KUMPAS VE CASUSLUK İÇİN KANUNDA YAZILI ŞARTLAR GERÇEKLEŞMEDİ
Türk Ceza Kanunu’nun (TCK) 328/1. maddesinde bu suçun düzenlendiği belirtilen kararda, dava konusu olayda kanunda yazılı şartların gerçekleşmediği kaydedildi.
Maddeye göre, gizli kalması gereken bilginin devletin güvenliği ya da iç ve dış siyasal yararları niteliğinde olması gerektiği, cezalandırmak için bunun yanı sıra bu nitelikteki bilgilerin askeri ya da siyasal casusluk maksadıyla temin edilmesi gerektiğine yer verilen kararda, cezalandırma için kanunda suç olarak tanımlanan eylemin tüm unsurlarının sanık tarafından gerçekleştirilmesi gerektiği ifade edildi.

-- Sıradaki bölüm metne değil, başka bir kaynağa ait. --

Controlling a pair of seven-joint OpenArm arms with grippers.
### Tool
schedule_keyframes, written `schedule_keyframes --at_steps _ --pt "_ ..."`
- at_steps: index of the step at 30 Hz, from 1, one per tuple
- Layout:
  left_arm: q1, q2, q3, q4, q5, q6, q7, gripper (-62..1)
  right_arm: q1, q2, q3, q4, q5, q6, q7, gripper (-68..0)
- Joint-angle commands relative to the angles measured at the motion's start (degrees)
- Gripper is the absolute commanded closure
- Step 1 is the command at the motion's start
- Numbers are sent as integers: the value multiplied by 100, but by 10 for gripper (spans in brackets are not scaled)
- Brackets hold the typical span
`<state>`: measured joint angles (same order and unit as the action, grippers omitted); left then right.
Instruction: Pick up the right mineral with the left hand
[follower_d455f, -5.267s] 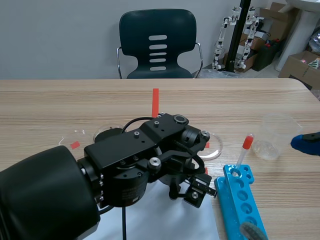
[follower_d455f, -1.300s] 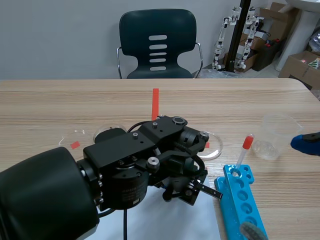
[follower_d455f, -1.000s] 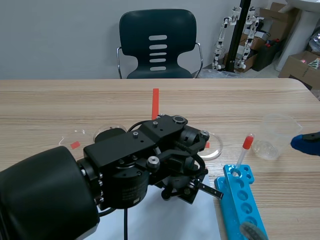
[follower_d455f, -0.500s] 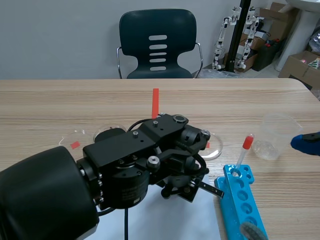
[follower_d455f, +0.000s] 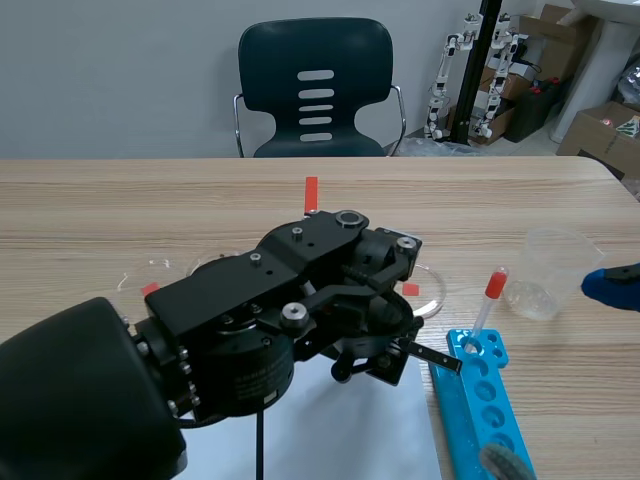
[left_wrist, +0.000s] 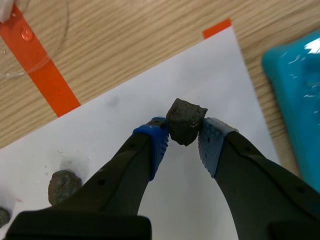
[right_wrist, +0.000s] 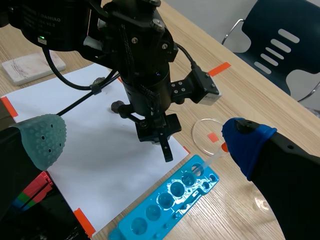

DEVLET SIRRINA ULAŞILDIĞINA DAİR DELİL ELDE EDİLEMEDİ
Bu suç için failde kastın yanı sıra özel bir maksadın varlığının aranacağı vurgulanan kararda, sanıkların suç tarihlerinde devletin güvenliği ile iç ve dış siyasi yararları bakımından niteliği itibarıyla gizli kalması gereken, muhatap ve konu yönünden devlet sırrı niteliğinde bilgi ve belgelere ulaştığına dair mahkumiyetlerine yeterli her türlü şüpheden uzak, kesin, inandırıcı ve maddi delil elde edilemediği bildirildi.
Yüklenen suçun sanıklarca işlendiği sabit olmadığından beraatlerine karar verildiğine işaret edilen gerekçeli kararda, “silahlı terör örgütü üyeliğinden” mahkumiyetlerine hükmedilen sanıkların, Gülen cemaatinin içinde yer aldıklarına ilişkin deliller bulunduğu belirtildi.
ANKARA BAŞSAVCILIĞI CASUSLUK VE KUMPAS SUÇLAMASIYLA DAVA AÇMIŞTI
Ankara Cumhuriyet Başsavcılığı, daha sonra çoğunluğu terör ve istihbarat şube müdürlükleri personeli olan ve “Kozmik Oda” soruşturmasında görev alan 121 kişi hakkında TSK personeline kumpas kurdukları gerekçesiyle dava açtımıştı.
İddianamede, “Kozmik Oda kumpas soruşturması, Arınç’a saldırı iddiaları bahane edilerek… devletin mahrem bilgilerinin yer aldığı Seferberlik Tetkik Kurulunda ne tür araştırmaların yapıldığı, bu birimde hangi belgelerin bulunduğu ve birimin faaliyetlerinin ne olduğunun belirlenmesi ve devletin askeri sırlarının casusluk amacıyla temin edilmesi için yapılmıştır.” görüşüne yer verilmişti.
Mahkeme, sanıklardan 28’ini “silahlı terör örgütü üyesi olmak” suçundan 2 yıl 1 ay ile 10 yıl arasında değişen sürelerde hapse çarptırmış, “devletin gizli kalması gereken bilgilerini siyasi ve askeri casusluk maksadıyla temin etmek”, “resmi belgede sahtecilik”, “kişiler arasındaki konuşmaların dinlenmesi ve kayda alınması”, “suç uydurma”, “iftira”, “kişisel verilerin kaydedilmesi”, “haberleşmenin gizliliğini ihlal” gibi suçlardan ise bütün sanıkların beraatine hükmetmişti.